Students tend to believe they are helping their friends when they enable in the following ways:
-
Make excuses for the drinking behavior
-
Obtain notes from classes missed by the drinker due to her drinking or hangover
-
Lend money for alcohol purchases
-
Submit projects for the drinker because she was too hung over to make it to class
-
Buy alcohol for the drinker
-
Try to occupy the drinker’s time so there won’t be time to drink
-
Blame the drinking on friends or circumstances
-
Drink with the person so you can watch over him when he is drinking
-
Vow not to do any of the above yet find yourself doing it again
These may seem like friendly gestures, but they simply contribute to further drinking. Why should the drinker make any changes if there are no perceived problems due to the drinking?
_________________________________________________
Detachment
I feel awful for just giving up on him, but I tried for three and a half years to help him and failed in my efforts to do so. I tried to be a good friend and it seems all I got were huge amounts of frustration.
Anonymous
It was very difficult to walk away from someone I cared about, but it came to the point where it was the only solution.
Anonymous
There may come a time when you believe you can no longer associate with the drinker or other drug user while he or she is drinking and/or using. Only you know when this time has been reached. It is extremely important that you let the person know why you are severing the ties of your friendship. Do not simply avoid the him or her. If you do, he or she will probably project the problem back onto you. Let them know how you feel. Use the process suggested above. Then, at some point you may need to lovingly detach if the situation becomes too difficult for you. Yes, this can be extremely difficult. But what is your choice? Finally, be sure to leave the door open for the time when the person may finally agree to seek help.

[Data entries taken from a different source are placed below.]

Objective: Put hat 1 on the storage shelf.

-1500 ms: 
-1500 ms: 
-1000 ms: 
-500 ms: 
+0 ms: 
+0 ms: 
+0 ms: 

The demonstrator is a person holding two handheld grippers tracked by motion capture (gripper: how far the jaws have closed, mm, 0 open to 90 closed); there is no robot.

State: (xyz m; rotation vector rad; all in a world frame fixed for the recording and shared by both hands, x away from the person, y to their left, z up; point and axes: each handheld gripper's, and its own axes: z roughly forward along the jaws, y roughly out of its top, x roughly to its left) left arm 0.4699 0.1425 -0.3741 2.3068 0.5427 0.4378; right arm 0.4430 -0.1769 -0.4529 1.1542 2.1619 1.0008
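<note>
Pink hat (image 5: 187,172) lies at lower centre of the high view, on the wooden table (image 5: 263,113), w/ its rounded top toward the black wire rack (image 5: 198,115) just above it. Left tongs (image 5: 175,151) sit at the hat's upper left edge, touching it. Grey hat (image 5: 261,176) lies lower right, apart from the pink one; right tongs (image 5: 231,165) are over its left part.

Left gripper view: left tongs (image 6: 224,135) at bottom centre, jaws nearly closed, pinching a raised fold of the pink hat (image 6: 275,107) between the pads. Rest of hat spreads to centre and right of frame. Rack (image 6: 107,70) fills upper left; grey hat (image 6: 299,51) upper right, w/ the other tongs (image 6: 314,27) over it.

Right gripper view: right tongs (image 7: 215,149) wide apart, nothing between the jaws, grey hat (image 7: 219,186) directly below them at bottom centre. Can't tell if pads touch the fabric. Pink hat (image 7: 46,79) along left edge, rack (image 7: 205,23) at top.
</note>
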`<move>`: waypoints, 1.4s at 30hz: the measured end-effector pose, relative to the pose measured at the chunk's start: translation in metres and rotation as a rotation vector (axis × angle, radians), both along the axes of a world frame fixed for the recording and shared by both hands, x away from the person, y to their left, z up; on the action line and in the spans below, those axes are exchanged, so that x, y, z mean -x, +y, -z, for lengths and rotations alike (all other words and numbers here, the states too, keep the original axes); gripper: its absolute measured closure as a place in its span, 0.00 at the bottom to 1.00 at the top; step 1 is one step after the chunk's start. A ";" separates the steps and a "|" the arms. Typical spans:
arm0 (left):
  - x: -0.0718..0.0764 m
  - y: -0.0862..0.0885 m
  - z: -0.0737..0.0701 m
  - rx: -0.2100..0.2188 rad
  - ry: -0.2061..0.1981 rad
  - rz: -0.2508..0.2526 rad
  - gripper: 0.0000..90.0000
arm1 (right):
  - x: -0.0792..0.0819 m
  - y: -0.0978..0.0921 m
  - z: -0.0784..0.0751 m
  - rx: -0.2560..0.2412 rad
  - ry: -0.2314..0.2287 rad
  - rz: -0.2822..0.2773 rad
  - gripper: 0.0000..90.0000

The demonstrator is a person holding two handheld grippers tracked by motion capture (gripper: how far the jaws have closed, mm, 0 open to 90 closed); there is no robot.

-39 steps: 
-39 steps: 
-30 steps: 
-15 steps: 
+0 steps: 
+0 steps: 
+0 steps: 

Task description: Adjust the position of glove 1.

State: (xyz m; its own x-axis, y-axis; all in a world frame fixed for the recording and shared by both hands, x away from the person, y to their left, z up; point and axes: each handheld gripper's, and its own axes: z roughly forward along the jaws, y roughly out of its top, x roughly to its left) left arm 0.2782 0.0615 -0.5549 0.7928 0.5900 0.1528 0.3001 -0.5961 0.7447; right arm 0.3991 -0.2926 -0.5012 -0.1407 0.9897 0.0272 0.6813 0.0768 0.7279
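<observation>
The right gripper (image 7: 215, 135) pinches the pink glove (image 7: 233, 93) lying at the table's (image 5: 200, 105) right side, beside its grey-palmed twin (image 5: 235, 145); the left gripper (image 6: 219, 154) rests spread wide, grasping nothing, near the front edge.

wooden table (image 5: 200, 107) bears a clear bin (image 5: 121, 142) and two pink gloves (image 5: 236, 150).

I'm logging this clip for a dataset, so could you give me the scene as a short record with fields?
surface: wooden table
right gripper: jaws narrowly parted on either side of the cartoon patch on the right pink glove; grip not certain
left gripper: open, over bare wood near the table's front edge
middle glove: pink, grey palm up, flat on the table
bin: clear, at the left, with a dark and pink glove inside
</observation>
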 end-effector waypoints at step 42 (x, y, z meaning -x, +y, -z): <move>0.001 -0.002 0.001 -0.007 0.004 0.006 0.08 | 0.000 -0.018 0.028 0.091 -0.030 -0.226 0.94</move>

_________________________________________________
Personal Challenge: Intervening
-
Do you know someone you believe has an alcohol or other drug problem?
-
Do you believe you should confront this person?
-
What reaction can you anticipate? How might you be able to deal with this reaction?
-
Are there any resources available to help educate you about the nature of your relationship with this person and his/her alcohol or other drug problem?
-
Is there anyone who can assist you in confronting this person about their alcohol or other drug problem?
-
What resources can you recommend to this person for assistance with his/her problem?